The fund coming in ninth for assets in new launches is the Goldman Sachs Access Investment Grade Corporate Bond ETF (GIGB), with $175.6 million. GIGB, which launched in June, is a broad index-based investment-grade corporate debt fund with a smart-beta twist that screens potential components based on their fundamentals. Although JPMorgan Chase owns a significant portion of the fund, it has fairly diverse institutional ownership compared with most of the funds in this article. It comes with an expense ratio of just 0.14%.
Finally, at the bottom of the top 10, is the FormulaFolios Tactical Income ETF (FFTI), which launched in June and currently has $135.3 million, most of it owned by the issuing firm. FFTI is an ETF of ETFs that targets global fixed-income securities in five buckets. It’s actively managed, but uses a proprietary model that considers yield spreads and price momentum when selecting which asset classes to invest in. It’s the most expensive of the lot, with an expense ratio of 1.00%.

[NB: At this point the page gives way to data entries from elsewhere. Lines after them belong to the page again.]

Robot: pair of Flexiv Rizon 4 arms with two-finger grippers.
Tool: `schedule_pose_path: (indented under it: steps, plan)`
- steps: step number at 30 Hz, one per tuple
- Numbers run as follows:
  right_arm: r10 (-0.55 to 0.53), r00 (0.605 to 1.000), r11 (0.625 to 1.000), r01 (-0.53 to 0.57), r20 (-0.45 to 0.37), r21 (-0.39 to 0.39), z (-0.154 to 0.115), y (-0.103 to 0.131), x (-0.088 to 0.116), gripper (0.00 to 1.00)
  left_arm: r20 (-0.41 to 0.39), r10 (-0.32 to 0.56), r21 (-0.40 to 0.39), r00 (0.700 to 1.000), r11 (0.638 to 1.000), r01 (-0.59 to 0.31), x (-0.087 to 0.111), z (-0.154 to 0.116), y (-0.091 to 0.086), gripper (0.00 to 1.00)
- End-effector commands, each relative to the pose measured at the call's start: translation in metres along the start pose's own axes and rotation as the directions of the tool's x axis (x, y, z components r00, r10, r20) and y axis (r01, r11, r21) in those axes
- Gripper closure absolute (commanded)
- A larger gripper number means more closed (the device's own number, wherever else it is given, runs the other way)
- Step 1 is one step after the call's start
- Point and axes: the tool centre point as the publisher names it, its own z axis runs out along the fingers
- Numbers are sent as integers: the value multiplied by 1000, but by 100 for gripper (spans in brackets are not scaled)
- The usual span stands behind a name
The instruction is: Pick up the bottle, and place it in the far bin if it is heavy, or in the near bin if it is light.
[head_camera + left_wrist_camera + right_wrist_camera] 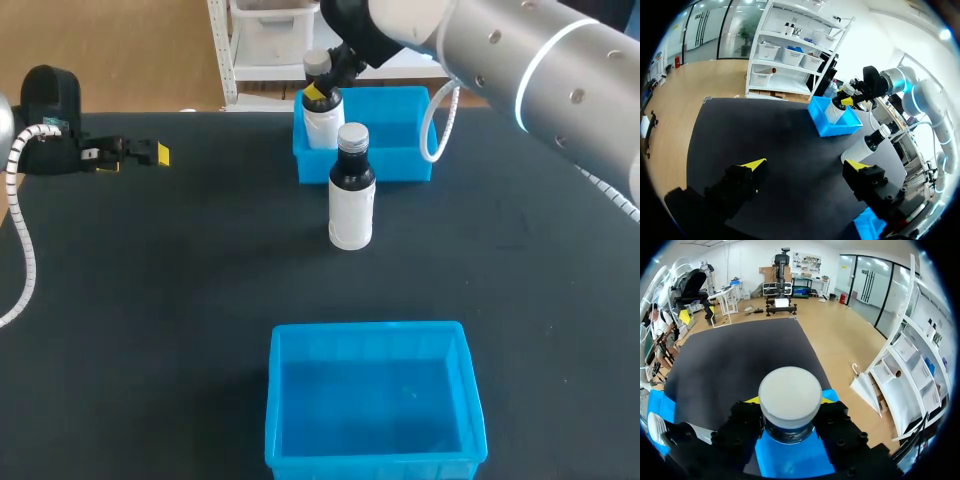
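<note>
A white bottle [322,122] with a dark neck and grey cap [790,394] stands upright in the left part of the far blue bin [400,135]. My right gripper [320,88] is shut on its neck, one yellow-tipped finger on each side. I cannot tell whether the bottle rests on the bin's floor [790,462]. A second, similar bottle [351,190] stands upright on the black table, just in front of the far bin. The near blue bin [375,400] holds nothing. My left gripper [140,153] is open far to the left, with nothing between its fingers [754,164].
The black table [180,300] spreads between the two bins and to both sides. The left wrist view takes in the far bin [832,127], the held bottle [836,109], the standing bottle [865,145] and a corner of the near bin [867,226].
</note>
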Motion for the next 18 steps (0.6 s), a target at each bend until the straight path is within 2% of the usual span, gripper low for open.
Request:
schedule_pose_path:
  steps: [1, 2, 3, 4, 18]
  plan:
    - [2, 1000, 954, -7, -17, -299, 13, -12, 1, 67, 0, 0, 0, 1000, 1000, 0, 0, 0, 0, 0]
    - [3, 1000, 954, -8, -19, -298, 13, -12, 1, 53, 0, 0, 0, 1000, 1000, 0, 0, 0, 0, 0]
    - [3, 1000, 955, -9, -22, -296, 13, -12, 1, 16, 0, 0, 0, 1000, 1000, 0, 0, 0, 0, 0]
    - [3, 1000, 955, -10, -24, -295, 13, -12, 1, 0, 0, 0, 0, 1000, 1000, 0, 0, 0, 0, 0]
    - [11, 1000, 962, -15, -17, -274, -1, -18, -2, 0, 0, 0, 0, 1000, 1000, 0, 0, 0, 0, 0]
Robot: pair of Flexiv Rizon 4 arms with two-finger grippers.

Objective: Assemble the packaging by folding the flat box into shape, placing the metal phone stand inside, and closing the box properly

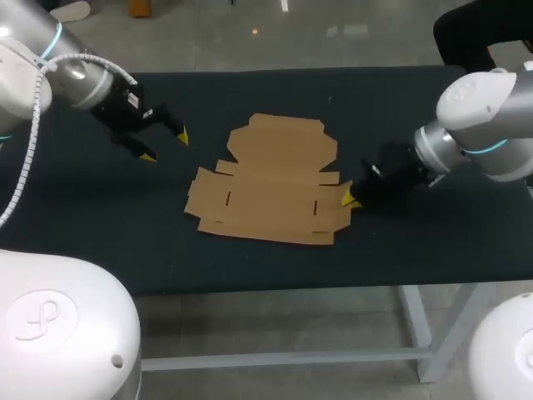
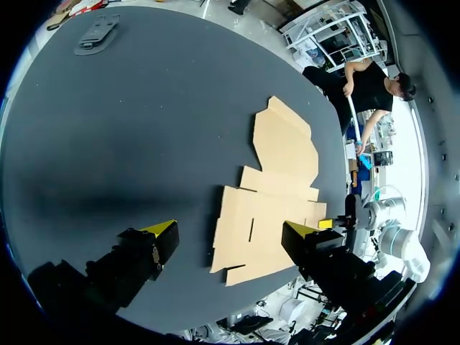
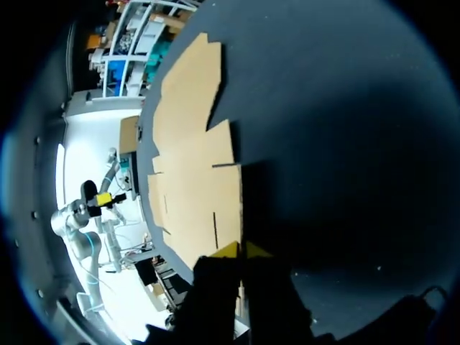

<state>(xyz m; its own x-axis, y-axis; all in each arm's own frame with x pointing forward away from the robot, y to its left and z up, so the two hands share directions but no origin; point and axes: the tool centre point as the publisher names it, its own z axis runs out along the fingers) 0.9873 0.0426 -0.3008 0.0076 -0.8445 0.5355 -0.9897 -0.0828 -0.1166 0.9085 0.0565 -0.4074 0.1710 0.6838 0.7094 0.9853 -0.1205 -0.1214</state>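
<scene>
Evidently an early stage: the box blank is unfolded.

Flat cardboard box blank (image 1: 266, 187) lies mid-table on the dark, matte table surface (image 1: 83, 225), every flap down; folding, loading the phone stand and closing all remain to be done. Left gripper (image 1: 165, 147) hangs above the cloth, apart from the blank's left side, fingers spread and empty. Right gripper (image 1: 350, 198) sits low at the blank's right edge, tips drawn together, possibly nipping the card. Dark surface shows on all sides of the blank, leaving room to fold.

— What is seen ahead of the right end effector (image 3: 241, 250)?
— A cardboard box (image 3: 194, 165), laid flat and unfolded on the dark counter (image 3: 345, 144). Yellow tips are noted close together at its near edge.
</scene>
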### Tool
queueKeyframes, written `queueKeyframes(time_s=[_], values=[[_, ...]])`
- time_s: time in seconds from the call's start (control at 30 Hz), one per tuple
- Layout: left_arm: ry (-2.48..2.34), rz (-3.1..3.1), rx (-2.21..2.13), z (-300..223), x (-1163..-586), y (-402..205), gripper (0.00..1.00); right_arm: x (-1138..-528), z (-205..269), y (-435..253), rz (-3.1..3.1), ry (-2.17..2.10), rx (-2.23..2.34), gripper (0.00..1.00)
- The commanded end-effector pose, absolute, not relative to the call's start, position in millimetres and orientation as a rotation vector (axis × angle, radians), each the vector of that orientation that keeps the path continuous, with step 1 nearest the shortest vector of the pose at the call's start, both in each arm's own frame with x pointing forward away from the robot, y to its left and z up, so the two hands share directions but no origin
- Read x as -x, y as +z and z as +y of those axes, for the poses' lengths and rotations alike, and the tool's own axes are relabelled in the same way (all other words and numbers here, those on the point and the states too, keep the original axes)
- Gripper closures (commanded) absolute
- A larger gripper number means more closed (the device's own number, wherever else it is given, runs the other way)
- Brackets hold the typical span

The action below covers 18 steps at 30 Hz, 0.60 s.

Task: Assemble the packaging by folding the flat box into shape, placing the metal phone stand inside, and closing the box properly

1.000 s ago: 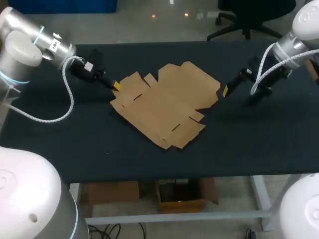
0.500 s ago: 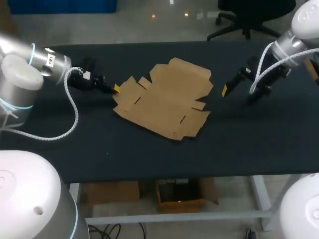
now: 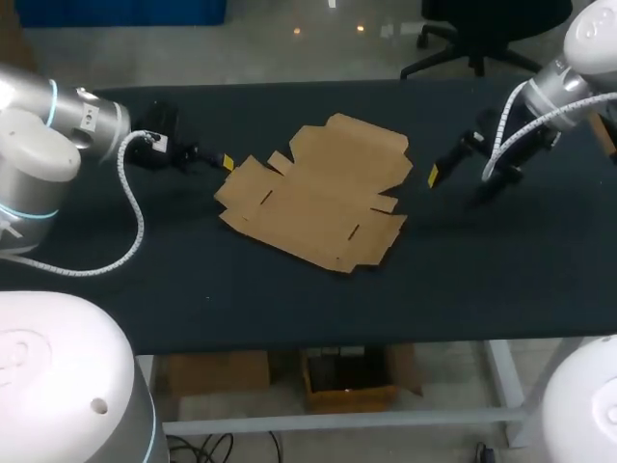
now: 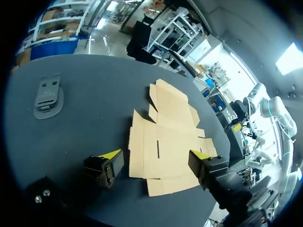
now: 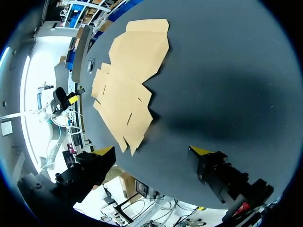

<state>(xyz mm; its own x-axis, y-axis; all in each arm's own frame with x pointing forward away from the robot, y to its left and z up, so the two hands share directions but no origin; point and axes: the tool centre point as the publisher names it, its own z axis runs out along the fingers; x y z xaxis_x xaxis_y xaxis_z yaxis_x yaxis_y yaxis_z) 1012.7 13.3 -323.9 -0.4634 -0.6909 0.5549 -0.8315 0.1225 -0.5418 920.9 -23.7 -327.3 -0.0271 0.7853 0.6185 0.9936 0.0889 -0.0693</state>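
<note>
The flat brown cardboard box (image 3: 318, 198) lies unfolded in the middle of the black table (image 3: 501, 260). My left gripper (image 3: 226, 162) hovers just off the box's left corner. In the left wrist view it (image 4: 155, 158) is open, with the cardboard (image 4: 163, 142) lying on the table under and ahead of its spread fingers, untouched by either one. The grey metal phone stand (image 4: 48, 97) lies flat on the table off to one side, well ahead of the gripper. My right gripper (image 3: 434, 175) hangs open beside the box's right edge; its wrist view shows the cardboard (image 5: 128, 80) ahead of the gripper (image 5: 153, 151).
My other arm's yellow-tipped gripper (image 5: 71, 99) shows beyond the cardboard in the right wrist view. Bare black tabletop surrounds the box toward the front edge (image 3: 386, 333) and on the right side.
The left gripper, shut on the box's left corner, turned and shifted the cardboard, then opened and let go, drawing back slightly to the left. The right arm kept still.
</note>
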Motion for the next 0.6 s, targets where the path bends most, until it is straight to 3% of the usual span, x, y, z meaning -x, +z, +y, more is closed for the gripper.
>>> queueKeyframes(time_s=[0.03,0.3,0.6], values=[[1.01,-2.251,-1.31,22,-1033,-321,0.0,-922,-26,-326,-1.859,-0.526,1.738,0.0],[0.727,-2.366,-1.208,20,-1045,-317,0.0,-917,-33,-328,-1.8,-0.49,1.768,0.0],[0.727,-2.366,-1.208,20,-1045,-317,0.0,-917,-33,-328,-1.8,-0.49,1.768,0.0]])
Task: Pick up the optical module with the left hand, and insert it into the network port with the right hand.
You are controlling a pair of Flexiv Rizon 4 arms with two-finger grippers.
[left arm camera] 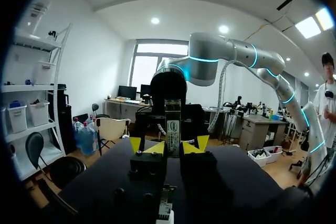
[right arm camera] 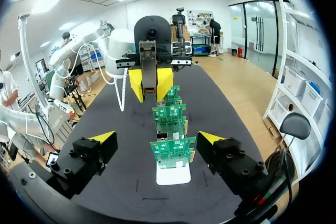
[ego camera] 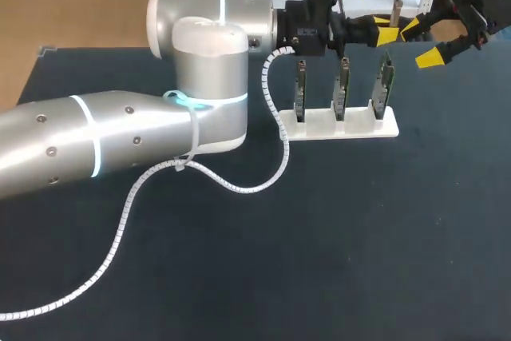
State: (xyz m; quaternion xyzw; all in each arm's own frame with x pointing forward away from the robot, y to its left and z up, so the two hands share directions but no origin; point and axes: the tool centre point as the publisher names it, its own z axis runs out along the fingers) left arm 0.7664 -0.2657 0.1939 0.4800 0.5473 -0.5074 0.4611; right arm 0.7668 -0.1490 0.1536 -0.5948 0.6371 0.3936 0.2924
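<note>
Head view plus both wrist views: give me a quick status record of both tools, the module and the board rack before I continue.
left tool: shut on the optical module, which it holds upright
right tool: open, fingers wide apart, holding nothing
rack: white, on the dark table, with three green circuit boards standing in a row
module position: raised above the rack, apart from the boards
right tool position: facing along the row of boards, the left tool beyond them
insertion: not yet done

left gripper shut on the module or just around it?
Shut on it: the left gripper has both yellow tips against the module, one on each side.
</note>
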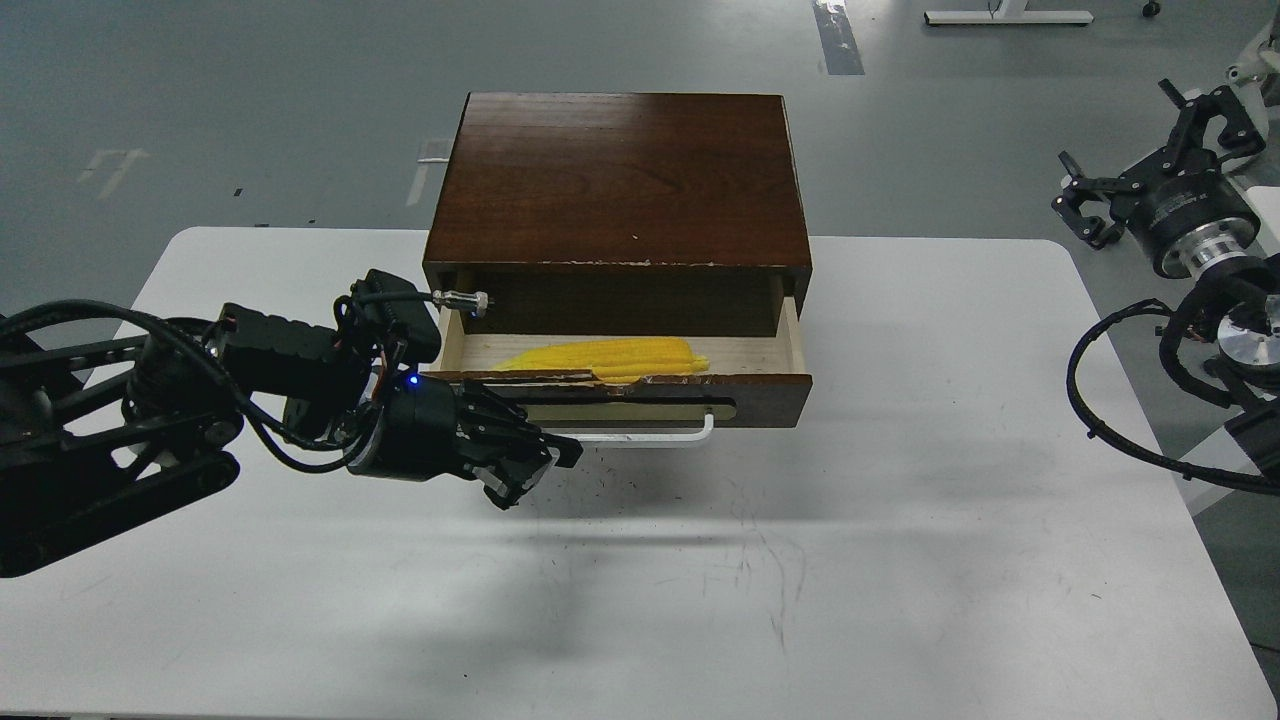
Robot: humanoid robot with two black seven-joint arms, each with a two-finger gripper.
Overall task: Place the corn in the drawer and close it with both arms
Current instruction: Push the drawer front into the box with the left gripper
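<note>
The dark brown wooden box [620, 180] stands at the back middle of the white table [900, 560]. Its drawer [740, 395] is pulled partly open, with pale wood inside and a chipped front edge. The yellow corn [610, 357] lies lengthwise in the drawer, left of middle. The white bar handle [660, 436] hangs on the drawer front. My left gripper [535, 470] sits in front of the drawer's left part, at the left end of the handle, its fingers close together with nothing seen between them. My right gripper [1150, 150] is raised off the table's right side, open and empty.
Grey floor lies beyond the table. My right arm's black cables [1110, 400] loop past the table's right edge. My left arm [150, 420] lies over the table's left part. The table front carries only scuff marks.
</note>
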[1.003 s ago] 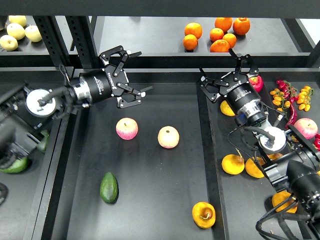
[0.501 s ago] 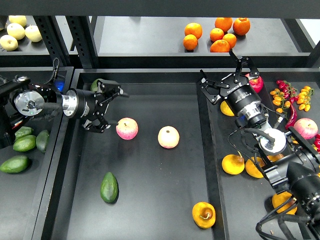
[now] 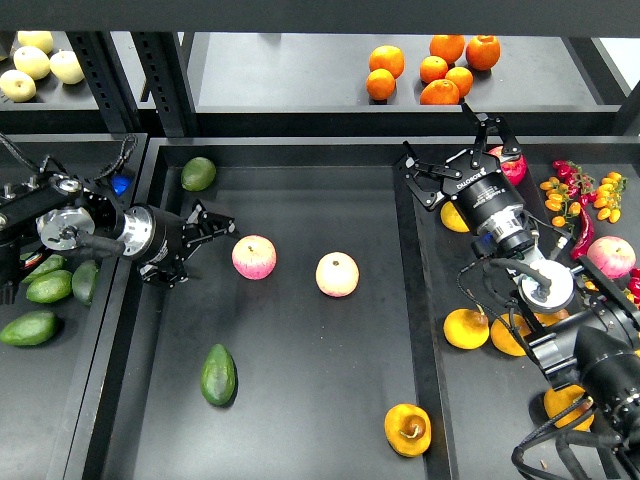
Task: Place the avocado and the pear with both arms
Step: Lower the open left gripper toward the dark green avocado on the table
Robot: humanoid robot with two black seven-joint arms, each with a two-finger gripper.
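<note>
1. Avocado (image 3: 218, 375) lies free, low left in the centre tray (image 3: 300, 440); pear (image 3: 408, 429) free at its lower right. Both look placed; judged near done.
2. Left pincer (image 3: 196, 240) low, just left of a pink apple (image 3: 254, 257), fingers spread, empty.
3. Right pincer (image 3: 462, 150) raised over the right tray, spread, empty.

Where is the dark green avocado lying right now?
In the head view, the avocado lies low on the left of the middle tray, below the pink apple.
</note>
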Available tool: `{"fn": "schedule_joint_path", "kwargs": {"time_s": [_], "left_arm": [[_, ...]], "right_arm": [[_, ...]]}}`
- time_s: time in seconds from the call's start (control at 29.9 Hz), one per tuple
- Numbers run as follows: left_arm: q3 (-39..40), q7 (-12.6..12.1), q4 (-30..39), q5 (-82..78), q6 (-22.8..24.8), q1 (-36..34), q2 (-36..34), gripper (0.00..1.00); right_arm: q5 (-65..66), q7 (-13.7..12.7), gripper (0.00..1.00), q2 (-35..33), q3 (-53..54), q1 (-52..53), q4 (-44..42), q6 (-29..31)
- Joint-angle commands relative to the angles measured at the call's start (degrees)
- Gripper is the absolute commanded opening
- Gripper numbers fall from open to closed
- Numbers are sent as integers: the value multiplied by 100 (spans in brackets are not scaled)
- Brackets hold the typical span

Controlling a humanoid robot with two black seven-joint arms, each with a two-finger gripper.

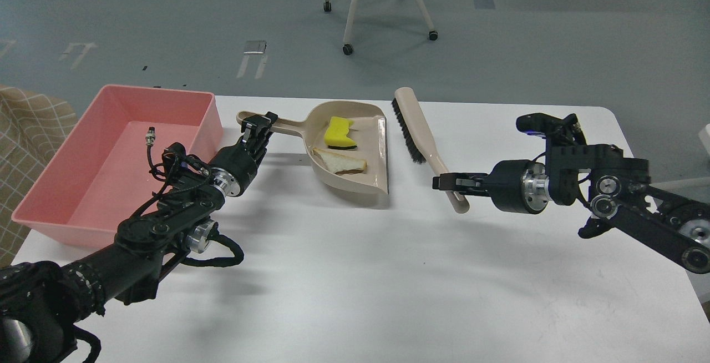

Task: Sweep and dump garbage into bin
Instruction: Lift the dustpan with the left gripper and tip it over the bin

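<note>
The yellow sponge and bread slice lie inside the beige dustpan, whose handle the left gripper clasps. The pink bin sits at the far left. Right of the pan, the right gripper clamps a brush, near nothing else.

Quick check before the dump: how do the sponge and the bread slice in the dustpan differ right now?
The sponge is bright yellow with a dark scouring layer; the bread slice is white with a brown crust. The sponge is a blocky lump, the bread a flat triangle. The sponge lies toward the far side of the dustpan, the bread nearer the robot. Both sit inside the dustpan, apart from each other, not yet in the bin.
</note>
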State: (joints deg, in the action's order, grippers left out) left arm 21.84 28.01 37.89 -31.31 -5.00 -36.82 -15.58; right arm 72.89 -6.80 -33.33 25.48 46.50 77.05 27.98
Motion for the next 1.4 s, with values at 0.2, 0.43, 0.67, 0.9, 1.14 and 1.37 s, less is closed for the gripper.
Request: {"fn": "schedule_joint_path", "kwargs": {"time_s": [0.2,0.43,0.67,0.9,1.14,1.37], "left_arm": [[14,-1,51,519,140,-158,-121,8],[154,-1,200,749,175,-422,-393,8],[269,-1,912,801,158,-686,-1016,8],[347,-1,2000,854,131,-616,-2060,8],[707,-1,2819,1195,595,-11,-3547,8],[1234,-1,3232,1610,887,833,-4180,8]], "right_arm": [[32,4,1,-797,458,-545,-5,2],[15,4,2,-1482,467,-984,64,2],[-3,21,3,-2195,511,-1381,416,2],[-11,39,3,-2099,590,-1398,425,2],[-3,30,3,-1941,687,-1390,373,2],[-3,30,3,-1915,687,-1416,364,2]]}}
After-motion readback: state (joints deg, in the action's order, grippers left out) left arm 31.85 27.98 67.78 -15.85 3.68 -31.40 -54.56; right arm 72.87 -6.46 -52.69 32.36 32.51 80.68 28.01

Of the year’s top 10 launches, nearly half were equity funds, with three targeting fixed income, and another two representing multiple asset classes. More than half were focused on the U.S., while two were global and another two focused on developed markets. Only three were actively managed, but two of those (SECT and FFTI) invest primarily in other ETFs that track indexes.